Overview of Pointer Technique

The Pointer technique can efficiently solve a wide range of problems in a fully automatic manner because of a special automatic control algorithm. The goal of the Pointer technique is to make optimization more accessible to nonexpert users without sacrificing performance.

The Pointer technique consists of a complementary set of optimization algorithms:

  • linear simplex,

  • sequential quadratic programming,

  • downhill simplex, and

  • genetic algorithms.

One of the problems with optimization is that “there is nothing you can say about an arbitrary system.” This statement is correct to some extent. However, the following observations can be made. First, a system can be classified once more is known about it. Second, once classified, there is some combination of optimization methods that would work better than random guessing.

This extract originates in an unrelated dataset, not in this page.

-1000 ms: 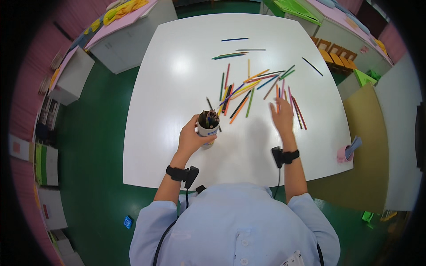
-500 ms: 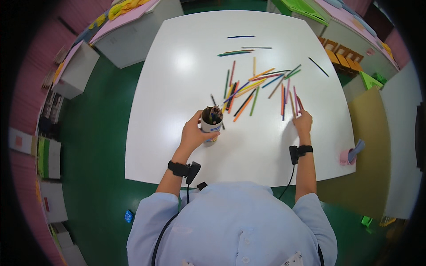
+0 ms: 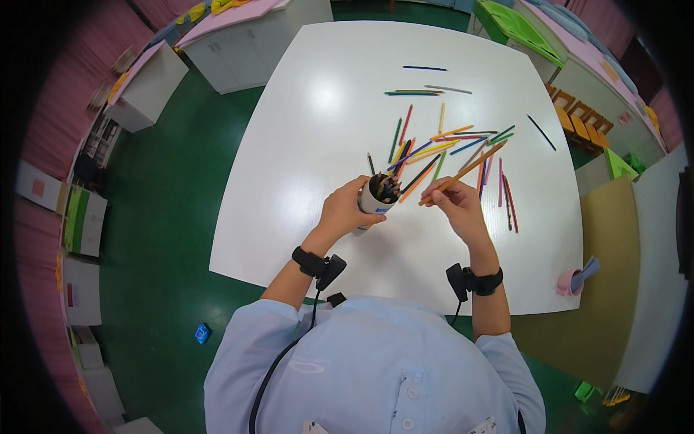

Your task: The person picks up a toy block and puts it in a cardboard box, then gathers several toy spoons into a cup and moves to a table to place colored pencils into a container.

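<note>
My left hand (image 3: pixel 343 211) is wrapped round a white cylindrical pencil holder (image 3: pixel 377 207) that stands near the middle of the table. Tips of several pencils (image 3: pixel 385 186) show in its mouth. My right hand (image 3: pixel 458 205) pinches a brown-orange colored pencil (image 3: pixel 471 169), raised above the table. One end of it points toward the holder and the other slants away to the far right. Beyond both hands, many loose colored pencils lie scattered, among them a purple one (image 3: pixel 410 155), a yellow one (image 3: pixel 442 117) and a red one (image 3: pixel 512 205).
The white table (image 3: pixel 289 181) has curved-looking edges. At its right edge stands a pink cup (image 3: pixel 568 283) with a bluish thing in it. A black pencil (image 3: pixel 541 133) lies at the far right. Wooden chairs (image 3: pixel 582 119) and cabinets (image 3: pixel 249 50) surround the table.
My right hand has lifted a brown-orange pencil off the right side of the table and brought it left, toward the holder. My left hand keeps its hold; the whole view has shifted slightly.
</note>
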The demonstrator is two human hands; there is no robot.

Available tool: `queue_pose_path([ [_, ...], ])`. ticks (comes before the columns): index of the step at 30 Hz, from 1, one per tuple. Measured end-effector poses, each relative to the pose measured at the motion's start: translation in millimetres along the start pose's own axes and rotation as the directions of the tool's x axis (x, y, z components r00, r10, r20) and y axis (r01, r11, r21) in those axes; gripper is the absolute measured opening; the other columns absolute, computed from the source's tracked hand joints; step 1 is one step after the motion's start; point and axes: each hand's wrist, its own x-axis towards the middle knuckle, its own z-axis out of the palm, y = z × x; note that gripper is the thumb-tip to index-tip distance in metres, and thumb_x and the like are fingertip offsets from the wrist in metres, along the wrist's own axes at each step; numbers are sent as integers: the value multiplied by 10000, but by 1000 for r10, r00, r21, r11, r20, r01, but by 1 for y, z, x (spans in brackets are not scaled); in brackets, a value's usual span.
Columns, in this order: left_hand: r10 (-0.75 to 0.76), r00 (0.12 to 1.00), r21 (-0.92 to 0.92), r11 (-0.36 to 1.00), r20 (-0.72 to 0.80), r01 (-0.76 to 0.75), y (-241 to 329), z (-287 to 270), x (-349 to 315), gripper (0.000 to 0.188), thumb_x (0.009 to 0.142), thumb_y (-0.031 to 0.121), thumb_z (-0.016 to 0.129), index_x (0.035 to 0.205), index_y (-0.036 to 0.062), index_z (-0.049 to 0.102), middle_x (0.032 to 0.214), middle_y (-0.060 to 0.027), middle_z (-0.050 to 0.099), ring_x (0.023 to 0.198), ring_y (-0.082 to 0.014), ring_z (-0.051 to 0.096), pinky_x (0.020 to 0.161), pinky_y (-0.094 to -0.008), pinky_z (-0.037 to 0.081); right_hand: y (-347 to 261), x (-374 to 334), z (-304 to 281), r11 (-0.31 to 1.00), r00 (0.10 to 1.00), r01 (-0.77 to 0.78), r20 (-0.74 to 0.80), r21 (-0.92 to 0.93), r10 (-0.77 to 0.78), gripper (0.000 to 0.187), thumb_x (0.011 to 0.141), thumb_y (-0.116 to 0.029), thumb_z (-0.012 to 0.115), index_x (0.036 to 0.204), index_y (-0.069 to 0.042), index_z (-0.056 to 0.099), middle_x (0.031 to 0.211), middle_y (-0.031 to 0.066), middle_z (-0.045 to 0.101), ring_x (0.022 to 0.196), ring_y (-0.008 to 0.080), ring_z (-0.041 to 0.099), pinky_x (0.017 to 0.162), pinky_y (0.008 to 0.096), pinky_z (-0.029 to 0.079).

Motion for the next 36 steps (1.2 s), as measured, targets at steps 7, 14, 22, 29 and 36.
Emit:
queue_pose_path([
  [7, -66, 996, 26, 998, 58, 64, 11, -3, -5, 650, 568, 274, 846, 1151, 131, 597, 1010, -71, 681, 912, -255, 657, 771, -329, 521, 9, 15, 30, 953, 995, 36, -74, -299, -61, 233, 833, -95, 691, 1046, -25, 627, 905, 52, 681, 842, 141, 643, 757, 274, 506],
  [14, -16, 999, -13, 1000, 34, 16, 6, 1, -8, 665, 567, 261, 852, 1161, 128, 584, 1028, -89, 674, 963, -242, 646, 783, -330, 525, 3, 13, 17, 889, 968, 123, -146, -441, -206, 413, 856, -182, 679, 1233, -54, 569, 1120, 95, 644, 1047, 208, 594, 875, 302, 445],
  [22, -23, 997, -133, 991, -78, 12, -15, 2, -9, 621, 594, 209, 862, 1129, 89, 571, 1042, -72, 664, 986, -222, 638, 818, -340, 526, 81, -40, -157, 136, 613, -761, -771, -635, -170, 434, 815, -256, 692, 1147, 0, 580, 1121, 191, 594, 1060, 344, 559, 883, 420, 484],
  [29, -35, 999, -269, 963, -34, 24, -29, -2, -17, 621, 604, 238, 876, 1093, 91, 522, 1048, -64, 647, 985, -197, 637, 848, -332, 517, 114, -88, -217, 142, 677, -717, -730, -683, -95, 300, 719, -227, 752, 866, 18, 661, 896, 190, 648, 857, 324, 639, 763, 408, 527],
  [36, -21, 1000, -199, 980, -17, 17, -23, -1, -17, 613, 597, 186, 879, 1072, 84, 507, 1039, -59, 633, 985, -175, 619, 862, -320, 512, 86, -75, -207, -24, 642, -743, -723, -669, 254, 206, 630, -105, 701, 782, 23, 645, 776, 212, 668, 712, 329, 675, 634, 390, 552],
])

Knowing the type of system you have is critical to being able to solve the system efficiently. Optimization theory has always been developed the other way around. Assuming that the system has a certain mathematical form, what is the most cost efficient way of optimizing this system? Over time, a large collection of optimization methods based on such assumptions were developed. Each of these methods had many degrees of freedom to adapt the method to the problem at hand. In essence, the specific problem that people wanted to solve (e.g., design a lighter structure) was now transformed into finding the right algorithm for designing the structure. This second task was in many ways a harder task than the original. For many engineers and scientists, the problem was transformed from a known to an unknown domain. As a consequence, optimization technology did not become the big commercial success for which many had hoped.

Therefore, the issue of control became a driving factor in the development of the Pointer optimization engine. The Pointer technique uses a proprietary algorithm that automatically controls a set of optimization resources. Similarly, the Pointer technique efficiently solves a wide range of problems in a fully automatic manner by harnessing and leveraging the power of a group of distinct complementary optimization algorithms.